There is also a viewer script, viewer.py, which displays all the database information in an easy-to-browse format. The database works on association, so there is a table associating each MAC address to an IP address, a table associating IP to hostname, etc. Along with simply pulling this kind of thing directly from dissected packets, I wrote a plugin to fingerprint operating systems using Scapy's p0f plugin (note that Scapy's p0f support is only for the p0f 2.x databases, so you can't simply install the latest p0f). It doesn't always work, but sometimes it is useful.

Upon running viewer.py, you get a nice listing of all the hosts that were identified. Unfortunately there is often a lot of traffic that falls below the IP layer, so there are a bunch of listings that only show a MAC address. Here's a sample of some more interesting listings:

mac: a8:bb:cf:07:92:50:

manuf: Apple

ip: 10.0.1.19

hostname: None

os: Linux:2.4.2x

-=-=-=-=-=-=-=-=-=-=-=-=-=-=-=-=-=-=-=-=-=-=-=-=-=-=-=-=-=-=-

mac: 68:64:4b:55:93:8e:

manuf: Apple

ip: 10.0.1.10

hostname: LivingRmAppleTV

os: None

-=-=-=-=-=-=-=-=-=-=-=-=-=-=-=-=-=-=-=-=-=-=-=-=-=-=-=-=-=-=-

mac: 00:16:cb:c1:d9:7f:

manuf: Apple

ip: 10.0.1.70

hostname: None

os: None

-=-=-=-=-=-=-=-=-=-=-=-=-=-=-=-=-=-=-=-=-=-=-=-=-=-=-=-=-=-=-

mac: f8:1e:df:df:8c:41:

manuf: Apple

ip: 10.0.1.16

hostname: <redacted>-MBP

os: None

-=-=-=-=-=-=-=-=-=-=-=-=-=-=-=-=-=-=-=-=-=-=-=-=-=-=-=-=-=-=-

mac: ec:35:86:4e:50:d2:

manuf: Apple

ip: 10.0.1.4

hostname: <redacted>-iMac

os: None

Soon, I hope to sort hosts by the amount of information known about them to make looking through this data a bit easier.

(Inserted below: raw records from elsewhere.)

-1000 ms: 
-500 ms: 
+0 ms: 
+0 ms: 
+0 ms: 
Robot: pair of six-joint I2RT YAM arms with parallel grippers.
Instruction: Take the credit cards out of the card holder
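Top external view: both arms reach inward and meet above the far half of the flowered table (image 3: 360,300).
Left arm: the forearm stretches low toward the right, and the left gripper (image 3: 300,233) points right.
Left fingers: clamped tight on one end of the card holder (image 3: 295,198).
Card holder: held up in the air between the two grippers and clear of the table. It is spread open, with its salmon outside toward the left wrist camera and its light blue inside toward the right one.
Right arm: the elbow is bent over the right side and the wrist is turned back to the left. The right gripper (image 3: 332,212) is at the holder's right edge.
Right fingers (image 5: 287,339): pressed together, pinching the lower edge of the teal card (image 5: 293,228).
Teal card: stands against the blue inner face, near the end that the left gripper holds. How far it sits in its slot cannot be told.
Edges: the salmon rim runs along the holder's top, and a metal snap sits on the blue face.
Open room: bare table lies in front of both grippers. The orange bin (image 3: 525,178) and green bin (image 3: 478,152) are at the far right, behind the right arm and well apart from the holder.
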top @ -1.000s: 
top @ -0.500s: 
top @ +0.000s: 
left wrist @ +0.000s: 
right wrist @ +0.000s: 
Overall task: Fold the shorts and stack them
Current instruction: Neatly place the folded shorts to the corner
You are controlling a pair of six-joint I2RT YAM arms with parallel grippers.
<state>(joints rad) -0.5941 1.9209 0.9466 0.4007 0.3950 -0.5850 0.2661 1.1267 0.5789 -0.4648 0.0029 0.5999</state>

As you can see, the first entry's MAC address identified as Apple, but the OS fingerprint identified it as Linux. I don't usually trust these OS fingerprints because they've never really been accurate in my experience. The hostname is really what I deem as important. As you can see, the default hostname was created for each one, so I can see that there are some Mac computers and an Apple TV. This is somewhat of a vulnerability when it comes to default installations, as the default hostnames for most personal computers are usually based on the computer model and name of the owner. If you know someone's name, you now know their IP.